NBA vs. Web 3 mindset
As a business, the NBA – the collective of 30 teams and the league office – seeks to maximize dual objectives of business growth today (revenue) and in the future (increasing fan engagement across generations and geographies) while minimizing the amount of control it needs to give up to achieve these goals. NBA Top Shot has perfectly slotted into this strategy: It has become an attractive new revenue generation tool and a fan engagement tool – a win-win that required no sacrifice on the league’s part.
This optimization lens, however, creates a natural innovation ceiling for the league when it comes to Web 3: NBA’s tight control of its brand, product, and business model is directly at odds with the Web 3 mindset of yielding that control to fans and players – the stakeholders who make the product work.
ConstitutionDAO might have failed at acquiring an original copy of the U.S. Constitution but it succeeded at expanding the realm of what’s possible when it comes to collective purchasing power for even the loftiest and most expensive of things. The idea of a DAO owning a sports team immediately came up next. Fans have whetted their appetites for fan ownership of a sports team. But is the NBA ready?
For years, the NBA disallowed private equity fund investment in teams’ minority positions. Then, in early 2021, the league changed its position, developing a framework for private equity ownership that allows funds to own up to 20% of a single NBA franchise and teams to accept up to 30% of ownership from institutional investors. With those guardrails in place, the league opened itself to new ownership structure in exchange for benefits such as greater liquidity for minority owners in the era of ever-increasing franchise valuations.
Read more: What Is a DAO?
Today, the notion of accepting a team investment from a DAO still sounds preposterous to NBA lifers (partially, to be fair, due to the legal gray area that DAOs currently stand in) but it does not have to be meaningfully different from the prior access opening to institutional capital. The league can, and should thoughtfully design its parameters around an acceptable level of fan involvement through novel ownership structures like DAOs.
What do fans want?
The NBA’s future success depends on fans continuing to watch and spend – the league is nothing without the eyeballs and the wallets. That is why any strategy for long term growth must begin with a question: What do fans really want? The Web 3 rallying cry is decentralized ownership, but is that what fans care really about?
Humans don’t desire ownership per se, but what that ownership enables us to do and feel.
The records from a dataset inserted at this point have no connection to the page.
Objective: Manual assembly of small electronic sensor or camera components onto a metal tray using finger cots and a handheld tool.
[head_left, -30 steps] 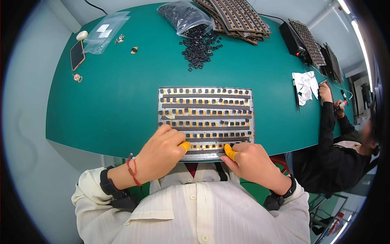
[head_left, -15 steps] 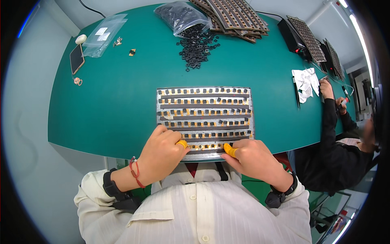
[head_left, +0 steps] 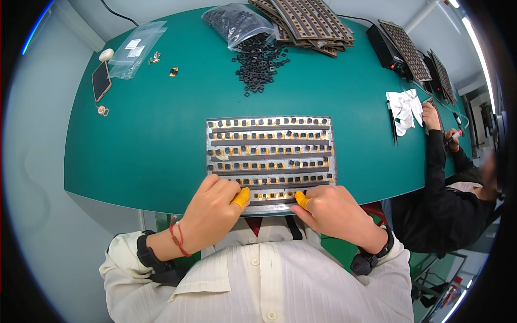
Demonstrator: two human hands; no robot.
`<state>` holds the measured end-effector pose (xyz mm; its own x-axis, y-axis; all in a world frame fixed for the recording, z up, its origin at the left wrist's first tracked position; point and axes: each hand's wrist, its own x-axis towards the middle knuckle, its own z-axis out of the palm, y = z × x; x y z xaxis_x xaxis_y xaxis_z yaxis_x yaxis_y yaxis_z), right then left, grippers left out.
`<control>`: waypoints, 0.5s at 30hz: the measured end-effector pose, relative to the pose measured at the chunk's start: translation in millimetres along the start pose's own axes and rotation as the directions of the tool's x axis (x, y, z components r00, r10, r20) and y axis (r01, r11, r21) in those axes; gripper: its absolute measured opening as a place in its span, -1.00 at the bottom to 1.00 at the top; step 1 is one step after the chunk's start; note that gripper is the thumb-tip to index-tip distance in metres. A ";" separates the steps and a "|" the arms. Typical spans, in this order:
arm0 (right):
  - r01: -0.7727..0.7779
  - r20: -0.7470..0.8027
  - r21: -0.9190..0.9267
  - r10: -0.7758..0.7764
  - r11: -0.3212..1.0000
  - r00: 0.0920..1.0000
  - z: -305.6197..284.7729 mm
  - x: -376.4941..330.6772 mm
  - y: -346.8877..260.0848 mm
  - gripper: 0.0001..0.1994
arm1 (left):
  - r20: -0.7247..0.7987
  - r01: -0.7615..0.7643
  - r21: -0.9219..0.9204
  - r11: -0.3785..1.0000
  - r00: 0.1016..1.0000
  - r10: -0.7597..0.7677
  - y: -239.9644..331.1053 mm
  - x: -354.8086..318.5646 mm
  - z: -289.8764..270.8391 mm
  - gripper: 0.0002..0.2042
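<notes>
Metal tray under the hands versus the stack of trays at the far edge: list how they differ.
The metal tray lies single and flat at the near edge, with the left hand and right hand on its front row; the stacked trays are piled askew, untouched. The near tray looks silvery with rows of small black parts; the stack looks brownish. Both are rectangular gridded carriers on the green table.

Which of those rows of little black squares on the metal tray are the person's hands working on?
The nearest row, at the tray's front edge. The left hand and right hand, each with a yellow fingertip cover, rest on it; the rows farther back are untouched.
</notes>
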<state>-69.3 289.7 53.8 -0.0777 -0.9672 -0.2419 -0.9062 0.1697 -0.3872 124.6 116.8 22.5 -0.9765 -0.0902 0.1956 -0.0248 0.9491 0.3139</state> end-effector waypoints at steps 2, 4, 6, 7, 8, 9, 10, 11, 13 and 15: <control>0.013 -0.015 0.007 -0.013 1.000 1.000 -0.3 0.7 0.5 -0.64 | -0.048 0.008 -0.006 1.000 0.999 -0.008 -0.2 -1.3 -5.3 -0.88; 0.007 0.003 0.005 -0.007 1.000 1.000 -1.8 0.6 0.9 -0.65 | -0.033 0.009 -0.042 0.999 0.999 -0.010 -1.7 -2.7 -4.4 -0.87; 0.007 0.023 0.003 -0.007 1.000 1.000 -2.4 2.1 1.4 -0.65 | -0.018 0.016 -0.075 0.997 1.000 -0.018 -1.7 -4.1 -4.0 -0.87; 0.010 0.018 0.001 -0.010 1.000 1.000 -2.5 3.3 1.8 -0.65 | -0.013 0.009 -0.054 0.998 1.000 -0.009 -1.1 -4.0 -3.5 -0.85; 0.009 0.016 -0.002 -0.009 1.000 1.000 -2.1 3.2 1.9 -0.64 | -0.007 -0.001 -0.037 0.999 1.000 0.000 0.0 -4.5 -2.6 -0.84; 0.010 0.020 -0.002 -0.010 1.000 1.000 -1.4 3.2 1.7 -0.64 | -0.007 0.003 -0.039 0.999 1.000 -0.003 0.7 -5.1 -2.2 -0.84; 0.020 0.000 -0.013 -0.020 1.000 1.000 0.0 3.5 1.2 -0.64 | 0.039 -0.011 -0.019 1.000 0.999 0.012 1.4 -5.6 -2.1 -0.84; 0.030 -0.022 -0.026 -0.031 0.999 0.999 0.9 4.5 0.2 -0.64 | 0.084 -0.026 0.003 1.000 0.996 0.026 1.3 -5.9 -2.7 -0.83; 0.044 -0.007 -0.055 -0.045 0.997 0.999 4.1 4.3 -3.9 -0.64 | 0.130 -0.098 0.038 0.994 0.987 0.092 0.7 -3.9 -3.7 -0.85; 0.065 0.006 -0.089 -0.065 0.994 0.998 4.2 6.2 -7.3 -0.64 | 0.173 -0.166 0.076 0.983 0.973 0.151 1.6 1.8 -6.6 -0.86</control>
<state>-61.4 283.2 51.4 -0.0167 -0.9750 -0.2214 -0.9428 0.0890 -0.3212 124.2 116.2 29.5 -0.9912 0.1082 0.0767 0.1219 0.9710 0.2056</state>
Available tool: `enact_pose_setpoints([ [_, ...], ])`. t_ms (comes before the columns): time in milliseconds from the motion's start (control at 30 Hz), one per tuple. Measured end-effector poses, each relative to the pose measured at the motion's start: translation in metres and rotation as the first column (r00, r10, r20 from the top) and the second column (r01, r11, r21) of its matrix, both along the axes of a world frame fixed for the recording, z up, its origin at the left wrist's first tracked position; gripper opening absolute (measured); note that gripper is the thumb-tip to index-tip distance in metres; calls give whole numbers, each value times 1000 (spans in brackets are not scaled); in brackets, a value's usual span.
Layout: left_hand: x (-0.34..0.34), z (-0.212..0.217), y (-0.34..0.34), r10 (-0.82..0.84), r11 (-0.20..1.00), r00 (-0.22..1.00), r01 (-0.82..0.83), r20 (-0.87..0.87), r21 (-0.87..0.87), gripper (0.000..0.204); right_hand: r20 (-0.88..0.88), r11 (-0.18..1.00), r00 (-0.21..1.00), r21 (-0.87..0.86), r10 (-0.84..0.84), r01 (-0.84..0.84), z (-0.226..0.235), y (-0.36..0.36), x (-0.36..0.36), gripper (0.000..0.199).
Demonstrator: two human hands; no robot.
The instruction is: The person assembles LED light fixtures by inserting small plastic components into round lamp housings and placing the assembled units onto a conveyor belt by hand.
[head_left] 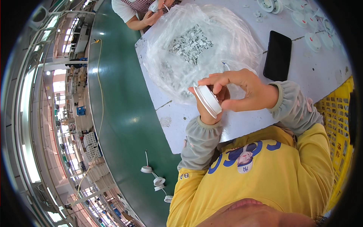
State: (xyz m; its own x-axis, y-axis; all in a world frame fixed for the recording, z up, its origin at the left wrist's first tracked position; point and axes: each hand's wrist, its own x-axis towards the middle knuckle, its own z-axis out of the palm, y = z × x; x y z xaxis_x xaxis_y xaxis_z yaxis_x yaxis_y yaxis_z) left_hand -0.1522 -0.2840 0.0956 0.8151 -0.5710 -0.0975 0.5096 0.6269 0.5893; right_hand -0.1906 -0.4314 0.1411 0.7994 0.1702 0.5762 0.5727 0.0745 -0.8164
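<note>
A white round lamp housing [208, 99] with a wide flange is tilted on edge above the table, near its front. My left hand [206, 115] grips it from behind and below; the housing hides most of those fingers. From the right, my right hand [246, 87] reaches over it, with curled fingers at its upper side and the thumb near its lower right edge. Whether those fingers pinch a small part is hidden. Just beyond both hands lies a large clear plastic bag [159, 70], opened out around a heap of small white-and-grey pieces [192, 43].
A black phone [278, 56] lies right of the bag. White round parts [313, 41] are spread at the far right. A yellow crate [334, 117] stands beside my right arm. Across the table, a co-worker's hand [152, 17] holds a white part. White discs [159, 181] lie on the green surface at left.
</note>
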Motion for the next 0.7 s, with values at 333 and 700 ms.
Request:
enact_pose_setpoints([
  [333, -2, -9, 3, -86, 988, 982, 63, 169, 139, 77, -21, 999, 999, -26, 25, -25, 2, -8, -2, 16],
  [700, -6, -3, 0, -113, 952, 980, 59, -164, -301, 82, 152, 972, 972, -122, -181, 200, -4, -3, 0, 18],
])
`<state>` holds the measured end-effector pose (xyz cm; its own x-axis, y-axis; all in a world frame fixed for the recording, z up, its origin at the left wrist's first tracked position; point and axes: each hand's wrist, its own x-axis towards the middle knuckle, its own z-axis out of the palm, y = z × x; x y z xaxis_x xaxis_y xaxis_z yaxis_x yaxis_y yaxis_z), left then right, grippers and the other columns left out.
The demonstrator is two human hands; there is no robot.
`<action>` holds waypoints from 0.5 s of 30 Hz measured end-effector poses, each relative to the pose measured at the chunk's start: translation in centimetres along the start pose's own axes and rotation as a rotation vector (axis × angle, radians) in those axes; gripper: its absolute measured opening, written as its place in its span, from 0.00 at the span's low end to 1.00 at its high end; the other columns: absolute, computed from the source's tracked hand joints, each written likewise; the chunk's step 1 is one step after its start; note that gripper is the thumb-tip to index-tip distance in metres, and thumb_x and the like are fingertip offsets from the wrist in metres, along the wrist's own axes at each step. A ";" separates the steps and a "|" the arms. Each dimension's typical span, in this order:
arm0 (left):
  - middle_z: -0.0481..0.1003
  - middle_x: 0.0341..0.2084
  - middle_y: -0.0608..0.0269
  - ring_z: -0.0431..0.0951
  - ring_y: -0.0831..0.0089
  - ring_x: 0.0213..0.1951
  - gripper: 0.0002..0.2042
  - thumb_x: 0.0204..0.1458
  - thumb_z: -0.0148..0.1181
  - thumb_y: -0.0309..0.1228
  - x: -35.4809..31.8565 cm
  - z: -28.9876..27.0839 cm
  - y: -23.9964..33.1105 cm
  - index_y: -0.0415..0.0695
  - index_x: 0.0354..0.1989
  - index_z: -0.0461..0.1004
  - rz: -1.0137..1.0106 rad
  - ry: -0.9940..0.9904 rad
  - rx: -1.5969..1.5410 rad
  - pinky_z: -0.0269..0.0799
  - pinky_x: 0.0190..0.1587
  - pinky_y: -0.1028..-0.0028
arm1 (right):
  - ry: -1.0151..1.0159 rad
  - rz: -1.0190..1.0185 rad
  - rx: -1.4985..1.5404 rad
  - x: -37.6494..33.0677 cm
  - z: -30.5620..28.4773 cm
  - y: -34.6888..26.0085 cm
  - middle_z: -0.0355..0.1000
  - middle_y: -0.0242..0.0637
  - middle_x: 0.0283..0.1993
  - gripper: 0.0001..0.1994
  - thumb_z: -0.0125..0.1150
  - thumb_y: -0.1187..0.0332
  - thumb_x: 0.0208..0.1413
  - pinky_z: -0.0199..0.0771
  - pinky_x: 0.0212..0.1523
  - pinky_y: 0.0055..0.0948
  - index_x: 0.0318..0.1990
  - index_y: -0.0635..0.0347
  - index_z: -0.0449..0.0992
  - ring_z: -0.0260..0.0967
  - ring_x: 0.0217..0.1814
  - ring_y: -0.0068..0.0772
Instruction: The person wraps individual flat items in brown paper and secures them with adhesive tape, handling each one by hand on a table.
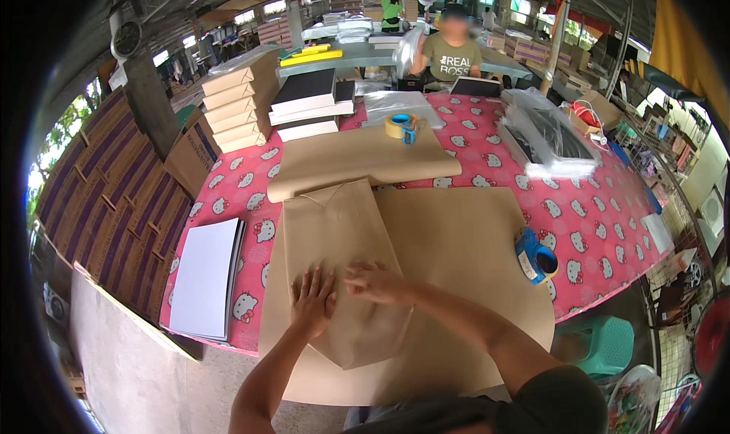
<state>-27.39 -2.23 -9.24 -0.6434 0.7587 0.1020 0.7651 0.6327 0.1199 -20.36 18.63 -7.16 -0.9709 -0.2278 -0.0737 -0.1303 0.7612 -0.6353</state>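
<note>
A parcel wrapped in brown kraft paper (334, 236) lies in front of me, its far end folded to a point. My left hand (312, 303) rests on its left side, fingers spread flat. Beside it, my right hand (376, 282) touches the top of the parcel with bent fingers slightly apart; nothing shows in it. Beneath the parcel spreads a large sheet of brown paper (464, 282). A tape roll in a blue dispenser (536, 258) sits at the sheet's right edge.
A pink patterned cloth (570, 206) covers the table. Around lie white boards (204, 282), folded brown paper (357, 160), a second tape dispenser (401, 127), stacked wrapped parcels (232, 111) and plastic-covered frames (551, 134). Across the table, a person (452, 54) handles clear plastic. A green stool (601, 343) stands right.
</note>
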 end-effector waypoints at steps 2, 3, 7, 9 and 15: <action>0.45 0.64 0.56 0.44 0.55 0.65 0.25 0.58 0.33 0.46 0.0 -0.2 0.1 0.57 0.64 0.47 -0.031 0.032 0.026 0.35 0.62 0.48 | -0.240 0.161 0.647 2.4 -3.3 0.1 0.49 0.53 0.64 0.34 0.36 0.43 0.57 0.45 0.64 0.39 0.58 0.67 0.58 0.42 0.67 0.52; 0.45 0.64 0.56 0.45 0.55 0.65 0.25 0.58 0.33 0.46 0.2 0.2 0.3 0.57 0.64 0.48 -0.037 0.033 0.024 0.36 0.62 0.49 | -0.119 0.071 0.398 3.3 -3.5 0.2 0.48 0.52 0.65 0.35 0.37 0.43 0.57 0.43 0.65 0.39 0.59 0.67 0.57 0.41 0.68 0.51; 0.47 0.64 0.55 0.47 0.57 0.64 0.24 0.59 0.33 0.43 0.6 0.5 -0.4 0.54 0.63 0.51 0.076 0.127 0.103 0.41 0.62 0.52 | 0.264 -0.282 -0.587 3.9 1.9 1.4 0.49 0.55 0.64 0.36 0.46 0.46 0.54 0.41 0.66 0.41 0.59 0.71 0.55 0.40 0.69 0.50; 0.52 0.62 0.55 0.52 0.57 0.62 0.24 0.58 0.36 0.42 -1.1 1.7 -1.7 0.52 0.62 0.52 0.053 0.163 0.175 0.46 0.61 0.55 | 0.254 -0.254 -0.381 2.3 4.1 0.8 0.49 0.57 0.63 0.37 0.52 0.47 0.50 0.39 0.66 0.43 0.58 0.72 0.56 0.39 0.69 0.52; 0.62 0.56 0.58 0.62 0.64 0.57 0.21 0.57 0.37 0.41 -5.3 2.0 -0.4 0.48 0.58 0.60 0.036 0.368 0.124 0.50 0.58 0.59 | 0.282 -0.295 -0.665 -4.0 5.1 -0.7 0.55 0.51 0.61 0.36 0.51 0.45 0.49 0.49 0.61 0.46 0.57 0.67 0.59 0.50 0.64 0.52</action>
<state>-24.23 -6.17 -11.80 -0.5653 0.6886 0.4542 0.7701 0.6379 -0.0087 -15.37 15.95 -10.36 -0.8801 -0.3821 0.2819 -0.3976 0.9176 0.0024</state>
Ownership of any asset, including a sports team, is about four fundamental benefits/motivations:
- Love/pride: intrinsic satisfaction (“I love this team and so I want to own a piece of it.”)
- Status: external signaling (“I want to flex being a team owner.”)
- Control: governance and decision-making (“I want to have a say about team’s direction.”)
- Greed: financial returns (“I want to benefit from the team value appreciation.”)
Different fans have different motivations, but ultimately at least a couple of these have to be met to generate real fan engagement. Fan tokens like those from Socios have sprung onto the scene to serve those desires with a promise of synthetic team ownership and fan impact on decision-making. Fan reception has been lukewarm at best, and for a good reason. The fan tokens represent innovation incrementally that fails to deliver on their issuers’ lofty promises.
Just DAO it
In theory, companies like Socios present a win-win situation of fan tokens as shadow team ownership, creating an additional revenue stream from token sales for the teams and giving fans a say in certain aspects of team decision-making.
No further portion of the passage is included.